Several Steps Can Help Keep Pine Wilt Contained

Kansas State University.

Manhattan, Kansas (April 2, 2009)--Even if their owners remove and destroy every pine wilt-killed tree before the disease can spread (typically, before May 1), residents in the central United States will have to remain on guard, to protect the Scots pines that remain.


The deadly disease is both quick and efficient. It already has cut a swath through states where the Scots pine has long been a popular, non-native or “exotic” evergreen.

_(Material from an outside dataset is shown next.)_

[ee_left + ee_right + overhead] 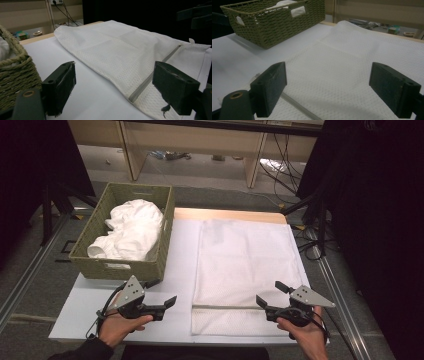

Thus far, the heaviest losses have been in Iowa, Illinois, eastern Kansas, Kentucky, Missouri and southeastern Nebraska.

“Fortunately, careful scouting and good sanitation can eliminate most sporadic outbreaks before they get out of control,” said Megan Kennelly, plant pathologist with Kansas State University Research and Extension. “Plus, we now have two preventive injections. Either has to be applied by a professional every two years, but can provide 80 to 90 percent protection for trees that seem worth that kind of investment.”

To date, nothing is available to cure pine wilt.

Kennelly listed the following, however, as ways to prevent new Kansas infestations:

• Don't import pine firewood from contaminated areas. The pinewood nematodes that cause the fatal wilt can remain alive in cut wood.

• Work to prevent any tree stress caused by insects, other diseases or drought. The beetles that carry the pinewood nematodes from tree to tree appear to prefer stressed trees.

• Be wary of pine nursery stock from infested areas. Monitor all newly-planted pines for wilt symptoms.

• Keep a close eye on Scots pines that are more than 10 years old. So far, they have accounted for about 90 percent of the losses. (The other victims have included Austrian, jack, mugo, red and black pines.)

• If you suspect a tree may have pine wilt, contact your local K-State Research and Extension office, the Kansas Forest Service, or K-State’s Plant Disease Diagnostic Lab for assistance.

• If a tree tests positive for the disease, cut it down -- preferable by April 1, but no later than May 1. Don’t even leave a stump. Immediately burn, chip or bury the wood, to destroy the nematodes and beetles involved in pine wilt’s rather complicated disease cycle.